JetBrains RustRover is an IDE tailored for Rust development. On NixOS, rustup is difficult to work with, and in many cases with nix packages are slow to add new versions. For this reason its is easier to work with a flake in order to provide a reproducible toolchain (including rustc, cargo, rust-analyzer, clippy, rustfmt, and rust-src).

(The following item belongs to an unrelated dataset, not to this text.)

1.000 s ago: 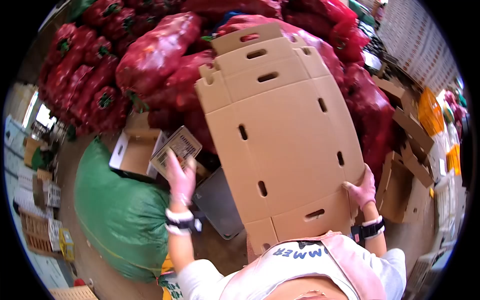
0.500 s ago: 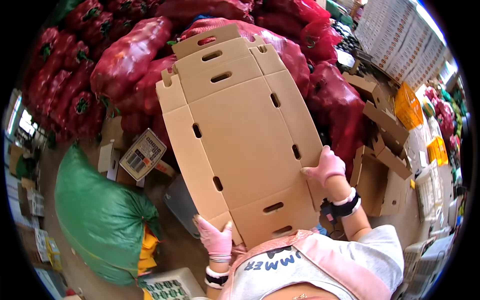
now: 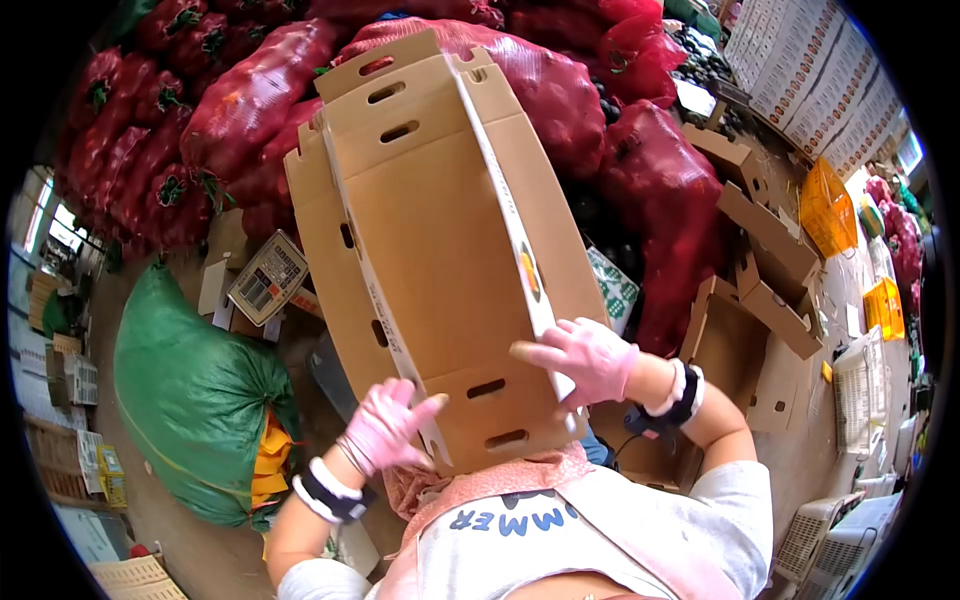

This article describes a way to set up rust-rover, such that it works with supported versions of rust.

Prerequisites

  • NixOS with flakes enabled
  • Basic familiarity with flakes and nix develop
  • A JetBrains account (RustRover requires a license, though free for some users)

Flake setup

The following flake defines a development shell with the Rust toolchain and common system dependencies:

{
  description = "Rust Rover environment";

  inputs = {
    nixpkgs.url = "github:nixos/nixpkgs/nixos-unstable";
    rust-overlay.url = "github:oxalica/rust-overlay";
    flake-utils = {
      url = "github:numtide/flake-utils";
      inputs.nixpkgs.follows = "nixpkgs";
    };
  };

  outputs = { self, nixpkgs, rust-overlay, flake-utils, ... }:
    flake-utils.lib.eachDefaultSystem (system:
      let
        pkgs = import nixpkgs {
          inherit system;
          overlays = [ (import rust-overlay) ];
        };

        rustToolchain = pkgs.rust-bin.stable."1.88.0".default.override {
          extensions = [ "rust-src" "clippy" "rustfmt" ];
        };
      in {
        devShell = pkgs.mkShell {
          nativeBuildInputs = with pkgs; [
            rustToolchain
          ];

          buildInputs = with pkgs; [
            openssl
            pkg-config

            rust-analyzer
            jetbrains.rust-rover
          ];

          shellHook = ''
            mkdir -p ~/.rust-rover/toolchain

            ln -sfn ${rustToolchain}/lib ~/.rust-rover/toolchain
            ln -sfn ${rustToolchain}/bin ~/.rust-rover/toolchain

            export RUST_SRC_PATH="$HOME/.rust-rover/toolchain/lib/rustlib/src/rust/library"
          '';
        };
      }
    );
}

Explanation

  • rust-overlay: Provides reproducible Rust toolchains in Nix
  • rustToolchain: Defines the Rust version and extensions (rust-src, clippy, rustfmt)
  • shellHook: Creates symlinks into $HOME so IDEs always see a stable path for cargo, rustc, and source libraries, even if the underlying Nix store path changes
  • RUST_SRC_PATH: Needed by some tools (e.g., rust-analyzer) to find the standard library sources

Using with RustRover

1. Enter the dev shell:

nix develop

2. Launch RustRover from inside the shell:

rust-rover

3. In RustRover:

  • Go to Settings → Rust
  • Rust rover only supports full paths, so set the toolchain location to:
/home/<username>/.rust-rover/toolchain/bin/
  • Then set the standard library path to:
/home/<username>/.rust-rover/toolchain/lib/rustlib/src/rust/library

Notes

  • You do not need rustup, the overlay provides pinned, reproducible Rust toolchains
  • Additional dependencies (OpenSSL, libGL, X11, etc.) can be added to buildInputs as required by your project
  • The symlink provides rust rover stable paths it can use.